--- Data provided ---

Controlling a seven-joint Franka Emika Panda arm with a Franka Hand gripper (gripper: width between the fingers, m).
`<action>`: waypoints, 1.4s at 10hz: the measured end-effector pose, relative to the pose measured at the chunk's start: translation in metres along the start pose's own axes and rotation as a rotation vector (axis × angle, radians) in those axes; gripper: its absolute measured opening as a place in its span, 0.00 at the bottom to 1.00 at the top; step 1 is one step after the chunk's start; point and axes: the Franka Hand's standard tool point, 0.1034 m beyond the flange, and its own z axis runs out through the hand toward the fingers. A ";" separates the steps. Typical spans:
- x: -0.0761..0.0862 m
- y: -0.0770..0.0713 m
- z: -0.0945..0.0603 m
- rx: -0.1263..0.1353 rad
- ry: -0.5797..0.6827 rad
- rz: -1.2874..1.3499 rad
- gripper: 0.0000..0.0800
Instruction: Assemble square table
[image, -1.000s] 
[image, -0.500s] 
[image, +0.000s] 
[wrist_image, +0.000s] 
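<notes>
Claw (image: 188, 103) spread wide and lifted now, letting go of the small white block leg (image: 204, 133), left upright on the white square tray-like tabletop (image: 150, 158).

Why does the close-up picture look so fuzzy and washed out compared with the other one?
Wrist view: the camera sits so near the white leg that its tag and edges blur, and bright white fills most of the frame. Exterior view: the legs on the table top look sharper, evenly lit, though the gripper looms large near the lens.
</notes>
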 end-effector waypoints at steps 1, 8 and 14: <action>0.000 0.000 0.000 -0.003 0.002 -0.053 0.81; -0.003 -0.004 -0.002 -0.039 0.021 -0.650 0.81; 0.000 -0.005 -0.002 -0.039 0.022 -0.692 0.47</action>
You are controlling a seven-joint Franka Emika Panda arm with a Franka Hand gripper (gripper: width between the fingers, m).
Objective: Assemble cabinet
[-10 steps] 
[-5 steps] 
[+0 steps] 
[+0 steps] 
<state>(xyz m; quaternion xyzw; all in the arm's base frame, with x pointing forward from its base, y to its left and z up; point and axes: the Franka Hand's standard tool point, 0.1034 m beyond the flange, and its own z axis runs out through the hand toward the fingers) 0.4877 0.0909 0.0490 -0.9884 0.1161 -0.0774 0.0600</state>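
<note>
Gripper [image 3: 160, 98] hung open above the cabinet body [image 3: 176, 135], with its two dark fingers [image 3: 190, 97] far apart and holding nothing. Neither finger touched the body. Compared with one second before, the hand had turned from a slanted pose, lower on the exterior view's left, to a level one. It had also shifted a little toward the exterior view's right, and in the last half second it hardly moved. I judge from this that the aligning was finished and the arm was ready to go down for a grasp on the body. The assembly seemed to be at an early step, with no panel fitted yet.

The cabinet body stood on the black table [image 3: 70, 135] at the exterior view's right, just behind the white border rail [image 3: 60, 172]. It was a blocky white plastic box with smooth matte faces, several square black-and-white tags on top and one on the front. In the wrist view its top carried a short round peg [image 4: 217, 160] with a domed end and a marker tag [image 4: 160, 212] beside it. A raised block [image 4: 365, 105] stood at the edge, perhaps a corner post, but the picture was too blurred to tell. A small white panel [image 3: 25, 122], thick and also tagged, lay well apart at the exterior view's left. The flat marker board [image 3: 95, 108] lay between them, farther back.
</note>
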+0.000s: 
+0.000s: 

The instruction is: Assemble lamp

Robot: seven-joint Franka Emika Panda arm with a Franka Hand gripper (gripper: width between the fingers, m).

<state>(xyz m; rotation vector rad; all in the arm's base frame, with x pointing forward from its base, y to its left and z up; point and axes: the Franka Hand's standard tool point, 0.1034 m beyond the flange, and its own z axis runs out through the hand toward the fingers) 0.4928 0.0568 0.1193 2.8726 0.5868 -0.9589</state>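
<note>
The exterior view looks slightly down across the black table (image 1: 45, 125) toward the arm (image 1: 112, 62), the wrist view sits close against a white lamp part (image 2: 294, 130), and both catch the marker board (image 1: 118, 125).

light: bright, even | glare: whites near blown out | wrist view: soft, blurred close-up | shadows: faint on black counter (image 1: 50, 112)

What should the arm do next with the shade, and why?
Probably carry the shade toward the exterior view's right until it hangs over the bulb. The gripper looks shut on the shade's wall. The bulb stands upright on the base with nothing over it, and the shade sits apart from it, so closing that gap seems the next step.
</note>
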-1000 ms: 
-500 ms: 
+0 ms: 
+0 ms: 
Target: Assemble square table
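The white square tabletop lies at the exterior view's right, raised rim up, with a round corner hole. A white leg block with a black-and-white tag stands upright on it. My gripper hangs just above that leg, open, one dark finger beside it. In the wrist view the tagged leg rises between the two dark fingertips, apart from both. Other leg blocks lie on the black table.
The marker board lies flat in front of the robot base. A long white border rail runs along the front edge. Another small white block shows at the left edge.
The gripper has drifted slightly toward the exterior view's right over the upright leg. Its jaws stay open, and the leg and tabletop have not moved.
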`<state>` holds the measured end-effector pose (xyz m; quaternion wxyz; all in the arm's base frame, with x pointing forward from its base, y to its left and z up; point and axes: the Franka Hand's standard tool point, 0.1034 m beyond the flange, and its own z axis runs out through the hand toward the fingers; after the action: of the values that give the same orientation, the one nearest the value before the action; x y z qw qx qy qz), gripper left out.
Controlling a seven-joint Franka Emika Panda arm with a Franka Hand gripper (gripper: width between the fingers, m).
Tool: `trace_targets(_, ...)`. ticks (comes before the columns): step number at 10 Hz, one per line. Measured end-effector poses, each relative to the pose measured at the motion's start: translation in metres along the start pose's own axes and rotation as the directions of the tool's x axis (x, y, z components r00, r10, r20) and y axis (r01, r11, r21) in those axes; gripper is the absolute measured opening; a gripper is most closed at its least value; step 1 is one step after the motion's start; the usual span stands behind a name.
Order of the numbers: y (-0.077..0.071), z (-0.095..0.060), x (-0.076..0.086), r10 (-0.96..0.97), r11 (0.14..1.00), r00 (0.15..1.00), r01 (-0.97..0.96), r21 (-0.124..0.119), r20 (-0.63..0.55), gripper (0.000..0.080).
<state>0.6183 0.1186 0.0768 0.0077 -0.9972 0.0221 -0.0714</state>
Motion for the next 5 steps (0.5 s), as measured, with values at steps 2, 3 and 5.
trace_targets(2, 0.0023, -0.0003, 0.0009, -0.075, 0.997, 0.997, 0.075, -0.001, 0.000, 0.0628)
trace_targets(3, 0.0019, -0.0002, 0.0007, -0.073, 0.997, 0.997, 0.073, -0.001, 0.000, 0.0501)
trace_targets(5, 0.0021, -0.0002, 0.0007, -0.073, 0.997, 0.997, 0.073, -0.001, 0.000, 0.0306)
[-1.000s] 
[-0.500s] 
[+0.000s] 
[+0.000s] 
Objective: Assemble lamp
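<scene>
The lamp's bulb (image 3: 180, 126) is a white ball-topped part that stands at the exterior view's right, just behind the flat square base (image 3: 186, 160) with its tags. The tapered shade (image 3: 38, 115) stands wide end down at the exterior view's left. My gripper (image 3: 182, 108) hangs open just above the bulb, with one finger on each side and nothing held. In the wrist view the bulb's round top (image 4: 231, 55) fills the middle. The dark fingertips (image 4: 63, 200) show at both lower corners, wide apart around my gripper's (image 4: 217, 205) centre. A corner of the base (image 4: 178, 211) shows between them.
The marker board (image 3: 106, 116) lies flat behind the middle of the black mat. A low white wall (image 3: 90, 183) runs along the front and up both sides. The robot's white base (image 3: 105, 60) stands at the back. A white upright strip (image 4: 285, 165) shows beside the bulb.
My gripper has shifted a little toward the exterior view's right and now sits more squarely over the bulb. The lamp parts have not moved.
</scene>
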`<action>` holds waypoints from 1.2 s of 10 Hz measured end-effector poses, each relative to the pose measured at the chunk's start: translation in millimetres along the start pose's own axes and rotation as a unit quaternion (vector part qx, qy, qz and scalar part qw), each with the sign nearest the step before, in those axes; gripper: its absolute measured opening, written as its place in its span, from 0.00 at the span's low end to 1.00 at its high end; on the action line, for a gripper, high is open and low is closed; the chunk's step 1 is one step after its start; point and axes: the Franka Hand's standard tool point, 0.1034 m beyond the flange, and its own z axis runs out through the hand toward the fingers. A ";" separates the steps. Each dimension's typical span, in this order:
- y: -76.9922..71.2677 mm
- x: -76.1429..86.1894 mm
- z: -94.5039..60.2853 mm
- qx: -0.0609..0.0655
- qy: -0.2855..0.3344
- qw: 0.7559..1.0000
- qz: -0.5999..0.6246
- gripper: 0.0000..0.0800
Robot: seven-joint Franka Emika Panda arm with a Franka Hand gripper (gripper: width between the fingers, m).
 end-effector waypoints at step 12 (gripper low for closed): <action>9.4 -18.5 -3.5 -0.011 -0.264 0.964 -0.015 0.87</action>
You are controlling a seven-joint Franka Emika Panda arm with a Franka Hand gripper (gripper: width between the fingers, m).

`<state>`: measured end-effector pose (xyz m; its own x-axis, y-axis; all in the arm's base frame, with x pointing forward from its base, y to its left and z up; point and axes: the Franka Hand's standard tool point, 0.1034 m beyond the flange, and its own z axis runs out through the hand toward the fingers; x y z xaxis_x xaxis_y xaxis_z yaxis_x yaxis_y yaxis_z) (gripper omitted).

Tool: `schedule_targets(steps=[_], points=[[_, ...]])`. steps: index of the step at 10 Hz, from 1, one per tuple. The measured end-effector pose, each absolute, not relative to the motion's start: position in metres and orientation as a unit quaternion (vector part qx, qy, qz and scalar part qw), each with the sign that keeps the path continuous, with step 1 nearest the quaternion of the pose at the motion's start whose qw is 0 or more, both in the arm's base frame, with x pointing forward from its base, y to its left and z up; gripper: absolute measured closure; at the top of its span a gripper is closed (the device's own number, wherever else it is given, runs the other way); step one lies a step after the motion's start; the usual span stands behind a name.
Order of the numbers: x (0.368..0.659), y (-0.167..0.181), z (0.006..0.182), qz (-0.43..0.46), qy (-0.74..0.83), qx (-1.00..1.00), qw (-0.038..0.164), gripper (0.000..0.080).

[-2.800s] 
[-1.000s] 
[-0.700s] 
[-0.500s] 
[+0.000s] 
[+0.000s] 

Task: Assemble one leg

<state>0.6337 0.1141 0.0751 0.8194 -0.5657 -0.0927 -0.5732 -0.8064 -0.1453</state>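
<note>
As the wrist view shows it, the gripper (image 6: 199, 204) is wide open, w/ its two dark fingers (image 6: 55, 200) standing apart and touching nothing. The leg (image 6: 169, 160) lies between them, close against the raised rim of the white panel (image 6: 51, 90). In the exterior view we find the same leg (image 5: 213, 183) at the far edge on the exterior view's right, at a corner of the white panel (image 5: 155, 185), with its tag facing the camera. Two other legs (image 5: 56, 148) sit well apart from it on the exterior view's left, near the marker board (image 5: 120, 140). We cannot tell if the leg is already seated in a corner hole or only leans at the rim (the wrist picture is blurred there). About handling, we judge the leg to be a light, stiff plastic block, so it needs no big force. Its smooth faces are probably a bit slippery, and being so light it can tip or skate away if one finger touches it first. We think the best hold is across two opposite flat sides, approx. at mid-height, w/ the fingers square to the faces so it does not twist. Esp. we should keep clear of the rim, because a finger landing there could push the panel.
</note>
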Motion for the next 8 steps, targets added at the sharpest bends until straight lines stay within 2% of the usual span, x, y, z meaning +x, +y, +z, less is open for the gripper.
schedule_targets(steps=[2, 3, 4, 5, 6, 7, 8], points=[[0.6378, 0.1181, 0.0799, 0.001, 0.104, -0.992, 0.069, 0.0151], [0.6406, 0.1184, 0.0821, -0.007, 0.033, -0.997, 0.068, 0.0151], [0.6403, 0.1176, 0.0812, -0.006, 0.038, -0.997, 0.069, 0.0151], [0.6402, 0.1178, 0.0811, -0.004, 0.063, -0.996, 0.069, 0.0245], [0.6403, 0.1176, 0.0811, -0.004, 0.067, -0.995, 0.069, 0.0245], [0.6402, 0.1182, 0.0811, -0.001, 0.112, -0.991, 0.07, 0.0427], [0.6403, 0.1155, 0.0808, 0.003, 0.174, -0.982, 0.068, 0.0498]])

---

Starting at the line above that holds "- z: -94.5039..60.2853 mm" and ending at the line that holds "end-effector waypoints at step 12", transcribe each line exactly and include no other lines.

- z: -94.5039..60.2853 mm
- qx: -0.0609..0.0655
- qy: -0.2855..0.3344
- qw: 0.7559..1.0000
- qz: -0.5999..0.6246
- gripper: 0.0000..0.0800
Robot: seven-joint Franka Emika Panda arm with a Franka Hand gripper (gripper: width between the fingers, m).
 end-effector waypoints at step 12 (gripper low for closed): <action>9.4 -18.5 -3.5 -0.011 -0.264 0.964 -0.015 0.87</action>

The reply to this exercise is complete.